---------- Entries provided ----------
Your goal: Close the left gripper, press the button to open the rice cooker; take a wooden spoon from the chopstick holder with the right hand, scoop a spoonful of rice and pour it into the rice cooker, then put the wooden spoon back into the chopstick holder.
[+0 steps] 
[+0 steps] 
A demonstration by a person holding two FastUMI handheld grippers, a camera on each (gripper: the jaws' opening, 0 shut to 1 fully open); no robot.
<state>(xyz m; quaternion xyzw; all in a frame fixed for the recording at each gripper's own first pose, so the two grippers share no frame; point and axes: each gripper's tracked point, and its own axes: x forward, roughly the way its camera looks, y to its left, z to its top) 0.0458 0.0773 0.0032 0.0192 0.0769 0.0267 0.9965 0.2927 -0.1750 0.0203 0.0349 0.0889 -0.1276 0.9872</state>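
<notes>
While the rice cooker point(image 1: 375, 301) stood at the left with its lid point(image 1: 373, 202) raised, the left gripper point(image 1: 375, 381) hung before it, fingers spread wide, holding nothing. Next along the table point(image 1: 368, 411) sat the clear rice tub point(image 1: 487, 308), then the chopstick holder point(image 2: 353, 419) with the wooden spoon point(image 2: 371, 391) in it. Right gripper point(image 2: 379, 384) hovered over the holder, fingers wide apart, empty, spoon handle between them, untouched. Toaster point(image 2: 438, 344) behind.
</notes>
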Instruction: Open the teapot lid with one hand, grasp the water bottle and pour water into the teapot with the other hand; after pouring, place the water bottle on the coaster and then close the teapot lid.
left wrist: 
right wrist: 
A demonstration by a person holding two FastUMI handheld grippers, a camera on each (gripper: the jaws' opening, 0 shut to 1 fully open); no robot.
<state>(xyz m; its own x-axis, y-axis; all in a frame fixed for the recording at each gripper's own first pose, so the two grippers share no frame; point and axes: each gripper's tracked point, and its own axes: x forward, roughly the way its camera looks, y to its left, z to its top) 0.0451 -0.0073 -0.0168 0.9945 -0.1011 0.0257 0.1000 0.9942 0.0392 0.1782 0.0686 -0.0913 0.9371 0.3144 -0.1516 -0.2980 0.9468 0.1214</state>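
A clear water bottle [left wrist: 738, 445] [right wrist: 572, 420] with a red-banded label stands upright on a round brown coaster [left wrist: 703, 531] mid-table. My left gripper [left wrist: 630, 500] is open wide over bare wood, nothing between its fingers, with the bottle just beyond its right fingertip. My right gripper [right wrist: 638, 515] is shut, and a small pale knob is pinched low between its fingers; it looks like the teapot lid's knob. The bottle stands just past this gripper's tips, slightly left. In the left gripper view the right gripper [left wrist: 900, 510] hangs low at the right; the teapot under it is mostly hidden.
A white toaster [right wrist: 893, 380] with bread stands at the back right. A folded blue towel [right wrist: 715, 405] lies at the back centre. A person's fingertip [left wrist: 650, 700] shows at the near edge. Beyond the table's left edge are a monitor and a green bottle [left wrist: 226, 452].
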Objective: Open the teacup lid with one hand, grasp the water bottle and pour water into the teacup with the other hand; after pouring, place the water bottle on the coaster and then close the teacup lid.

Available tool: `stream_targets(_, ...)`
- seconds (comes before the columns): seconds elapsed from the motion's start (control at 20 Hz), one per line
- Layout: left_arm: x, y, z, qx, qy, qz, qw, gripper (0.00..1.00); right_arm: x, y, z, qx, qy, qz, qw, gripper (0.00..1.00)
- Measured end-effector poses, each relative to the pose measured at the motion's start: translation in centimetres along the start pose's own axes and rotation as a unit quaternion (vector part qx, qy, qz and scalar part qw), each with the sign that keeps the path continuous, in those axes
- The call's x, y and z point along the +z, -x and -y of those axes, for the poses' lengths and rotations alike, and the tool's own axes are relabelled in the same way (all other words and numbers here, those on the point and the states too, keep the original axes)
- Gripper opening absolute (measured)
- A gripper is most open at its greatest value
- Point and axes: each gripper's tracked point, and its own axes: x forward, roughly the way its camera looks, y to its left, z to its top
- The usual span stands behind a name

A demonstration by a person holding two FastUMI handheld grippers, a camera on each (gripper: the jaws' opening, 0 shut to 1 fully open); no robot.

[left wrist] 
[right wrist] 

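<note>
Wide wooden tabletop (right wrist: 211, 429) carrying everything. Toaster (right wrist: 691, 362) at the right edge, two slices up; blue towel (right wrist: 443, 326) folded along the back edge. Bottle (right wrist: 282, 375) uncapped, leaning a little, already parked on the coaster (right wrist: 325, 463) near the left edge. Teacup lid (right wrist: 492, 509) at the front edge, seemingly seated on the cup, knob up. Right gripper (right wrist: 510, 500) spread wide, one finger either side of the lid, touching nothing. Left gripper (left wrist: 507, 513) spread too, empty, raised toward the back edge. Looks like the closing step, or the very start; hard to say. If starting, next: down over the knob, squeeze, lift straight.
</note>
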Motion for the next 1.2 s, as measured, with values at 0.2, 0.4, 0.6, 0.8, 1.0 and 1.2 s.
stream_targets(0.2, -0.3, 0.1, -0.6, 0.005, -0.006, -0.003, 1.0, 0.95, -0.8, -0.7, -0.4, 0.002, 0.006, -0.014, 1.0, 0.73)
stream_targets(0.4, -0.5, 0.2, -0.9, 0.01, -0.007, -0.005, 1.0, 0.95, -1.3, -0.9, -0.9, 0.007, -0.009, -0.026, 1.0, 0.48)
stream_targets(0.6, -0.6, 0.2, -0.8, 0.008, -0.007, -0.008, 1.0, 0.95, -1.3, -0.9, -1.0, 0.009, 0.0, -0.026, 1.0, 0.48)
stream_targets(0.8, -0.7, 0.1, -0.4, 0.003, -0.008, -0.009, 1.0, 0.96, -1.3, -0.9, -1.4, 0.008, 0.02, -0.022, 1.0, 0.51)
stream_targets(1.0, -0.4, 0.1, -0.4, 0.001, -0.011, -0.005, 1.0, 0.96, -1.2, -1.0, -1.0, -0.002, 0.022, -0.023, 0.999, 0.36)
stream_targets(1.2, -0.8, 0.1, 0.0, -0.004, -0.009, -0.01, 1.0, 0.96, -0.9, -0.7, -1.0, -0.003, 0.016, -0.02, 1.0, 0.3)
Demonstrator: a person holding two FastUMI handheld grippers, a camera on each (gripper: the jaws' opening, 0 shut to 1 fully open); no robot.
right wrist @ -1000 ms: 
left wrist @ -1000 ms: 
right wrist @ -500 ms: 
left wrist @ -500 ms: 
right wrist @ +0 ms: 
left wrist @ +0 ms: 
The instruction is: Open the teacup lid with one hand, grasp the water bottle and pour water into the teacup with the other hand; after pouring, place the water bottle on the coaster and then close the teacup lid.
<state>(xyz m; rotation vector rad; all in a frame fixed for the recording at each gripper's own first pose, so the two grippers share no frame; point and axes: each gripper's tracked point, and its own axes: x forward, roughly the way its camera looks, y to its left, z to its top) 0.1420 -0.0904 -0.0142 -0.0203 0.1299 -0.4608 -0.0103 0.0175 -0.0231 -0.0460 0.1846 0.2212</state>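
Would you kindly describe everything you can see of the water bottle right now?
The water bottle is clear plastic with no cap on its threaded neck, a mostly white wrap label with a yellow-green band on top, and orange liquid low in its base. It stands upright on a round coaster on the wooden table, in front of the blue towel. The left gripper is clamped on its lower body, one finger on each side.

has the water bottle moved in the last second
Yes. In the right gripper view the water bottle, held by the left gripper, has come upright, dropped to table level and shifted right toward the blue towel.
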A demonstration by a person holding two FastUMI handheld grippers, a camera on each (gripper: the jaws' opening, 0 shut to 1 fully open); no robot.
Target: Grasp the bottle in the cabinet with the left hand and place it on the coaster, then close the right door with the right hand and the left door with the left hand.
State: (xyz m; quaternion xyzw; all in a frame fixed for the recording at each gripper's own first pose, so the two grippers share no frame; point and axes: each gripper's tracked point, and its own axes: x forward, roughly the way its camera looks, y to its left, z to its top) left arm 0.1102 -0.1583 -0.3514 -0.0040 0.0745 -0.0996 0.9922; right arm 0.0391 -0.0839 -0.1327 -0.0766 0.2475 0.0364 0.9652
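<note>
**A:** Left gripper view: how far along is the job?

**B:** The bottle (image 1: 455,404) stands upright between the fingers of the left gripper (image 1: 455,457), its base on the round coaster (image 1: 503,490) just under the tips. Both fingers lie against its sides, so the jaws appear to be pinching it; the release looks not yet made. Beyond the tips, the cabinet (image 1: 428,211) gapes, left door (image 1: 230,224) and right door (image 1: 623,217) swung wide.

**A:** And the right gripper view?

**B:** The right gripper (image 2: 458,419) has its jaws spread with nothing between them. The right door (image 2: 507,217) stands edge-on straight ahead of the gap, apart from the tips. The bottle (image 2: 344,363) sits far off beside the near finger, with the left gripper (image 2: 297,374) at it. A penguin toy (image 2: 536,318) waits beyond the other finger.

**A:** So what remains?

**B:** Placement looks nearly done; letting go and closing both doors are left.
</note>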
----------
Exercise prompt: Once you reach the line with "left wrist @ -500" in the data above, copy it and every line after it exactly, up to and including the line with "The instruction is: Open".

Answer box:
left wrist @ -500 ms: 
right wrist @ +0 ms: 
left wrist @ +0 ms: 
The instruction is: Open the teacup lid with one hand, grasp the water bottle and pour water into the teacup with the other hand; after pouring, place the water bottle on the coaster and then close the teacup lid.

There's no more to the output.